Python iterators and generators and adorners

Source: Internet
Author: User

1. iterators (Iterator)

Iterators are a way to access the elements of a collection. Has the following characteristics:

1) Each call to the __next__ () method accesses only one element, and can not back up, easy to loop over large data collection, save memory; (when there are no accessible elements in the container, the next () method throws an stopiteration abort iterator)

2) can only access from beginning to end, cannot randomly access a value;

3) Iterators provide a unified interface to access the collection, as long as the ITER () method object is defined and can be accessed using an iterator.

Iterators using:

lis=['a','b','C','D']a=ITER (LIS) print (a.__next__ ()) print (a.__next__ ()) print (a.__next__ ()) print (a.__next__ ()) Print ( a.__next__ ()) # No element obtained, resulting in stopiteration error # Run result Abcdtraceback (most recent call last): File"f:/python/pythoncode/s12/study/study5.py", line318,inch<module>print (a.__next__ ()) Stopiteration


2. Generator (Generator)

A function called the return iterator is called the generator. The function contains the yield syntax, which becomes the generator.

1) Generator expression

Used to generate a regular generator.

Format: generator_name= (' Generate rule ' for I range (num) If ' I's condition ')
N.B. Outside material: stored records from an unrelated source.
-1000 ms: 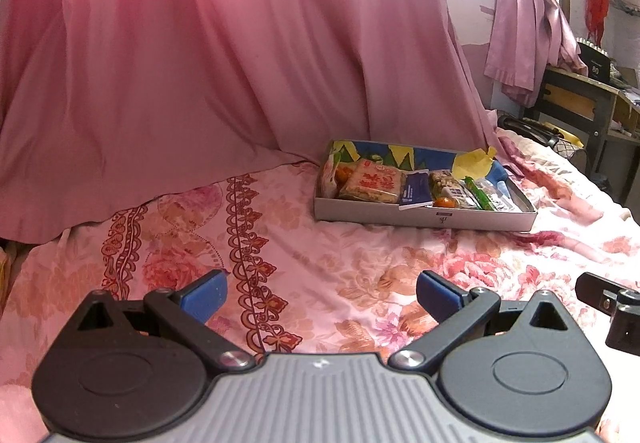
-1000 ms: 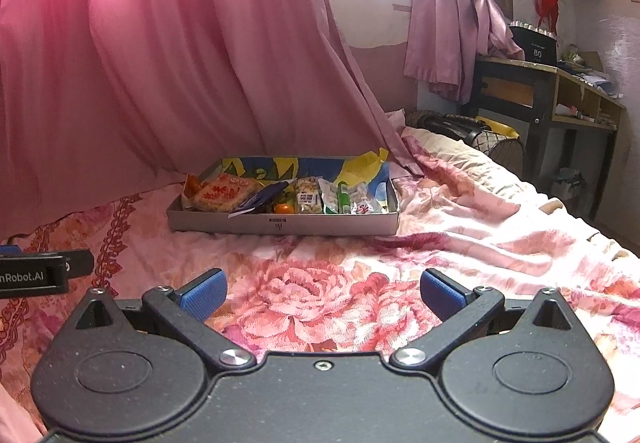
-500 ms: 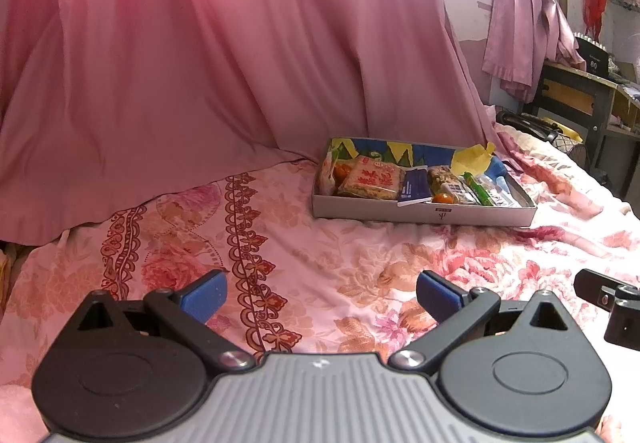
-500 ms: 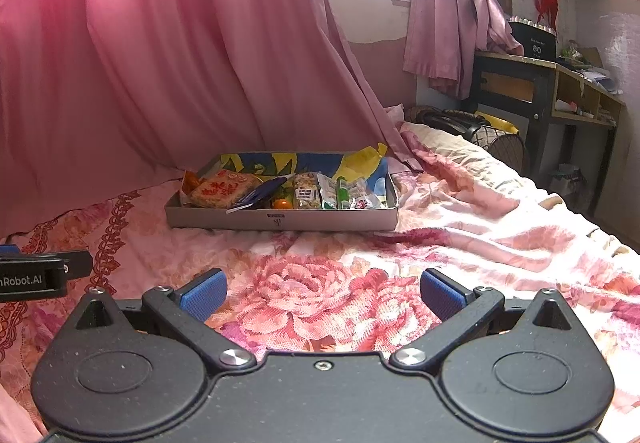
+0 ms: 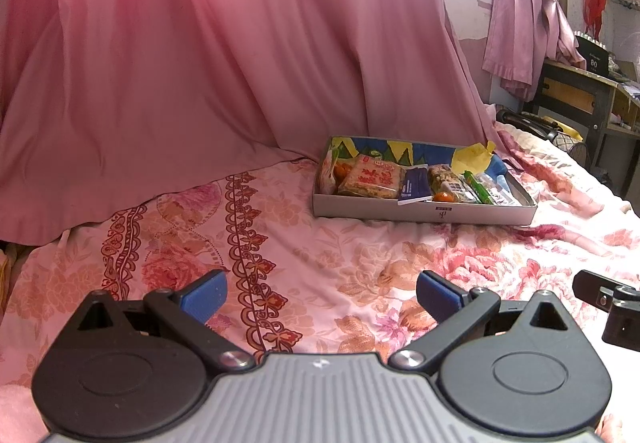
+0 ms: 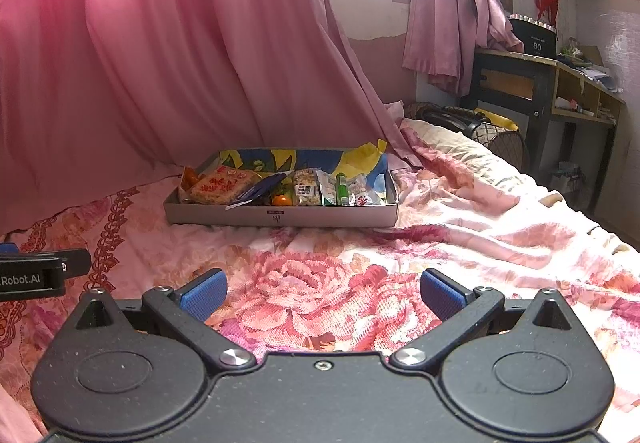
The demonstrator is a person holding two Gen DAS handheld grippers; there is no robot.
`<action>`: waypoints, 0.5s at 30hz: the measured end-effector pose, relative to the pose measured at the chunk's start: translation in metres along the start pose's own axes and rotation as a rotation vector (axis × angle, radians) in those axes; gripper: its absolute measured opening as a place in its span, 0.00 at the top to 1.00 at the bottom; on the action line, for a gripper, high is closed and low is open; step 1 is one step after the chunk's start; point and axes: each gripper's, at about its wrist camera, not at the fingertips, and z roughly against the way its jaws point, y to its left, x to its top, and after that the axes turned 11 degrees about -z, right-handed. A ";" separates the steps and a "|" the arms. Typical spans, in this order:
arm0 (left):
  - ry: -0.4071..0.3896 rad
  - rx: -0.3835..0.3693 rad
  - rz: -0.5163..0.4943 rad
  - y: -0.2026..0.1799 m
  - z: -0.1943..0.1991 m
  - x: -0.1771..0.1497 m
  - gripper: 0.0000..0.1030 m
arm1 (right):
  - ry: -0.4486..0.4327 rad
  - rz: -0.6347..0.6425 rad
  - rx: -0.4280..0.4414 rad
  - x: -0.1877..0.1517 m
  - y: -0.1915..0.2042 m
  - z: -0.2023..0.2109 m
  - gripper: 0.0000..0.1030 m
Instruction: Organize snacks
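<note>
A shallow grey cardboard box (image 5: 424, 212) (image 6: 280, 217) lies on the floral bedspread, packed with snacks: an orange rice-cracker packet (image 5: 372, 178) (image 6: 224, 185) at its left, a dark blue packet (image 5: 415, 185) (image 6: 260, 189), a nut bar (image 6: 306, 189), a green tube (image 6: 341, 189) and small wrappers. My left gripper (image 5: 322, 295) is open and empty, well short of the box. My right gripper (image 6: 322, 293) is also open and empty, low over the bedspread in front of the box. Each gripper's body shows at the other view's edge.
A pink curtain (image 5: 220, 63) drapes onto the bed behind the box. A dark wooden desk (image 6: 540, 83) with clutter stands at the right past the bed, with a wire basket (image 6: 496, 139) beside it. Rumpled bedspread (image 6: 480, 211) spreads right of the box.
Both grippers have pulled back and tilted slightly; the box now sits a little higher and farther in both views. Nothing was grasped.
</note>
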 end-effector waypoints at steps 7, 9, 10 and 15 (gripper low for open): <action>0.000 -0.001 0.000 0.000 0.000 0.000 0.00 | 0.004 0.003 0.000 -0.002 -0.001 -0.001 0.01; 0.000 0.000 0.000 0.000 0.000 0.000 0.00 | 0.005 0.003 0.000 -0.003 -0.001 -0.002 0.01; 0.001 0.000 0.000 0.000 0.000 0.000 0.00 | 0.005 0.003 -0.001 -0.003 -0.001 -0.002 0.01; 0.002 0.000 0.000 0.000 0.000 0.000 0.00 | 0.006 0.003 -0.001 -0.004 -0.001 -0.002 0.01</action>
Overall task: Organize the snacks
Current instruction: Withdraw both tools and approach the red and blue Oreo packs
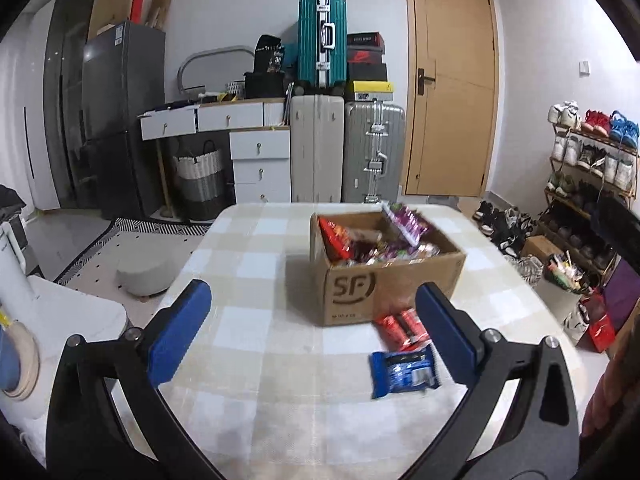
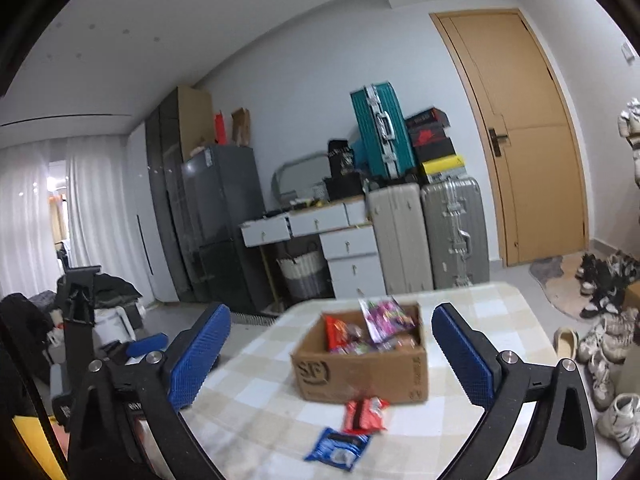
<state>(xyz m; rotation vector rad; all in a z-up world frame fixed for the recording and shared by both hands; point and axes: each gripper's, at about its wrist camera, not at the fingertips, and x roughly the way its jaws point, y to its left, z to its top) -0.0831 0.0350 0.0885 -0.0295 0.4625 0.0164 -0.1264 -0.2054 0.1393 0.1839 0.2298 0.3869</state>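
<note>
A brown cardboard box [image 1: 384, 280] marked SF stands on the checked tablecloth [image 1: 256, 264] and holds several snack packs, with a purple pack [image 1: 406, 222] sticking up at its far side. A red snack pack [image 1: 400, 326] and a blue snack pack [image 1: 404, 372] lie on the cloth in front of the box. My left gripper [image 1: 312, 314] is open and empty, above the near cloth, left of the loose packs. In the right wrist view the box [image 2: 360, 364], red pack [image 2: 365, 414] and blue pack [image 2: 338, 448] show between the fingers of my right gripper [image 2: 330, 346], open and empty.
Behind the table stand suitcases [image 1: 344, 152], white drawers [image 1: 256, 148], a grey fridge [image 1: 120, 112] and a wooden door [image 1: 452, 80]. A shoe rack [image 1: 588, 168] and shoes fill the right side. A round grey cushion [image 1: 144, 276] lies on the floor at left.
</note>
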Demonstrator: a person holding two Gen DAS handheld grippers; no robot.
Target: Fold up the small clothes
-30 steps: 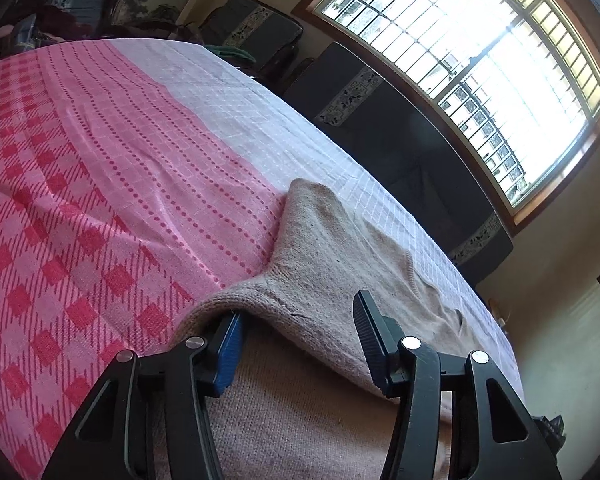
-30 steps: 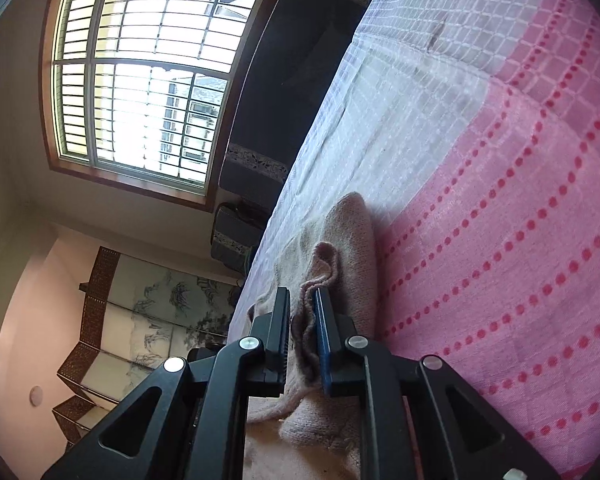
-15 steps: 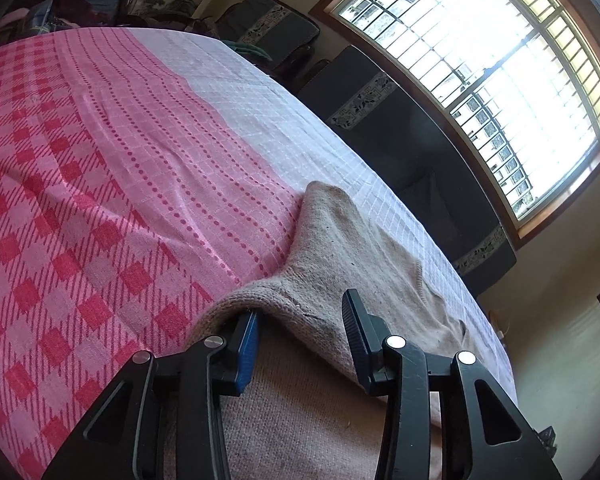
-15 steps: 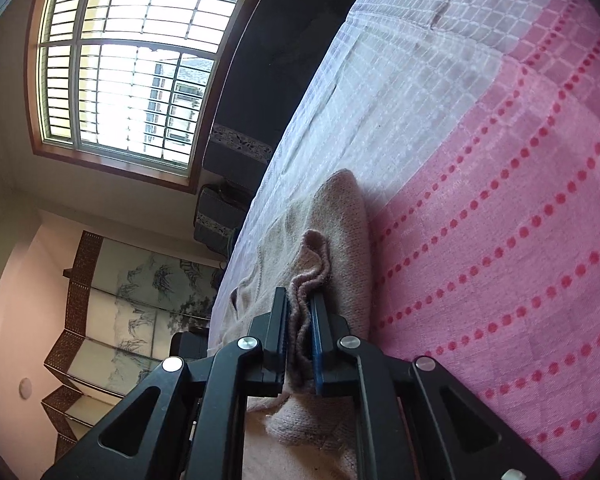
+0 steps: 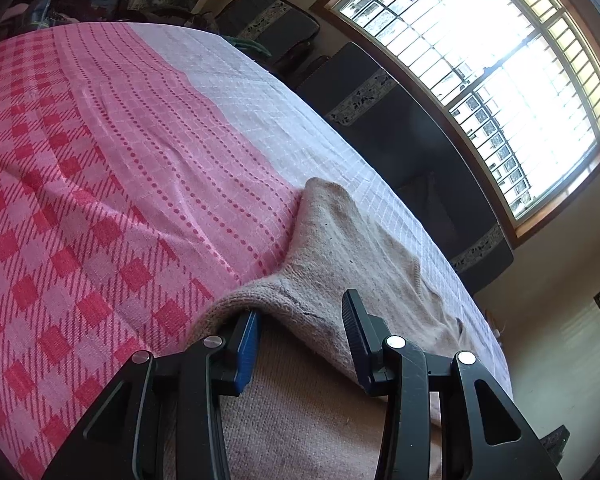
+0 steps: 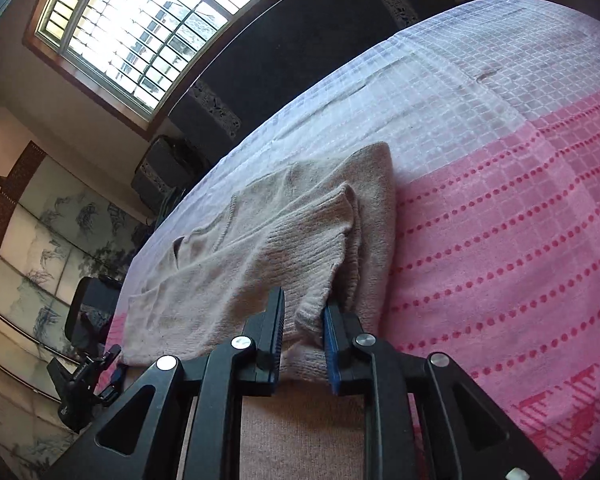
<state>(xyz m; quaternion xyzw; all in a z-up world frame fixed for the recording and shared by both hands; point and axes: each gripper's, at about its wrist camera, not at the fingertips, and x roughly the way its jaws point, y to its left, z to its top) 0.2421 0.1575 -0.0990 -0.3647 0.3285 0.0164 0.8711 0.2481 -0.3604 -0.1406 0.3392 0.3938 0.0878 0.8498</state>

1A= ('a'  forIinchRange5)ifi%2)2B= (i+1  forIinchRange5))3 Print (A,type (a))4 Print (B,type (b))5 print (b.__next__ ())6 print (b.__next__ ())7 print (b.__next__ ())8 print (b.__next__ ())9 print (b.__next__ ())Ten  One #运行结果 A<generatorObject<genexpr> at0x00f9cae0> <class 'Generator'> -<generatorObject<genexpr> at0X00F9CC90> <class 'Generator'> - 1 the 2 - 3 - 4 - 5
built-in expressions

2) yield Create generator

def FUN_EX (a):     yield 1re=fun_ex (2)print(re.  __next__(), type (re))# Run Results 1 <class'generator  '>

3) generator implements single-threaded asynchronous concurrency effects

defGEN_EX (a): whileA>0:a-=1yield1Print('Hello') Re=GEN_EX (2)Print(Re.__next__())Print('Interrupt Printing')Print(Re.__next__())#Run Results1Interrupt Print Hello1

The generator returns data once per call, so you can insert other operations midway through to form an asynchronous effect, such as "Break print" in the example first

4) The Send () method in the generator uses the

def GEN_EX (a):      while a>0:        a-=1        b=yield        print(b) Re=gen _EX (5) re. __next__ () re.send (5) Print (' interrupted printing ') re.send (6) # Run result 5 interrupt Print 6

Send () can pass the yield parameter, yield as the receive. There is some difference between the performance of yield and the function of return.

If the generator uses a __next__ () method, it will run to the yield line and stop. But then using the Send () method, the function runs directly from the yield line and assigns a value to B, and then runs down the loop once to the yield line to stop.

5. The principle of the adorner

6. The implementation of the adorner

Python iterators and generators and adorners

Related Article

Contact Us

The content source of this page is from Internet, which doesn't represent Alibaba Cloud's opinion; products and services mentioned on that page don't have any relationship with Alibaba Cloud. If the content of the page makes you feel confusing, please write us an email, we will handle the problem within 5 days after receiving your email.

If you find any instances of plagiarism from the community, please send an email to: info-contact@alibabacloud.com and provide relevant evidence. A staff member will contact you within 5 working days.

A Free Trial That Lets You Build Big!

Start building with 50+ products and up to 12 months usage for Elastic Compute Service

  • Sales Support

    1 on 1 presale consultation

  • After-Sales Support

    24/7 Technical Support 6 Free Tickets per Quarter Faster Response

  • Alibaba Cloud offers highly flexible support services tailored to meet your exact needs.